Required action>
All of the data below needs to be set down again, exactly as shown.

Source material>

↓↓↓

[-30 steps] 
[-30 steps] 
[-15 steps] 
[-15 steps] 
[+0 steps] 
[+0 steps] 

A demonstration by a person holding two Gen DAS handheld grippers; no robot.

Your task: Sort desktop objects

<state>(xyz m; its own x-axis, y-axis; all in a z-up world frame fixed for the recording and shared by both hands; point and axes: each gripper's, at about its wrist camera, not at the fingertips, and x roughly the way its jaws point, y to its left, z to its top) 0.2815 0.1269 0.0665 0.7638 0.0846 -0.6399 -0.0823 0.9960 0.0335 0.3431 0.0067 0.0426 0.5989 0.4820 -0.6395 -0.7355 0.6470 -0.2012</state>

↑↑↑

Reply to the task>
[-30 steps] 
[-30 steps] 
[-15 steps] 
[-15 steps] 
[+0 steps] 
[+0 steps] 

A demonstration by a person holding two Gen DAS handheld grippers; no robot.

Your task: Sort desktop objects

<state>(xyz m; its own x-axis, y-axis; all in a z-up world frame fixed for the recording and shared by both hands; point and axes: each gripper's, at about its wrist camera, not at the fingertips, and x roughly the way its jaws point, y to its left, z to its top) 0.2815 0.1269 0.0665 0.7638 0.0846 -0.6399 -0.0823 0.9960 0.0335 0.3431 0.0067 0.0426 0.5989 0.4820 -0.6395 -0.7355 0.6470 -0.2012</state>

This output has been given in full.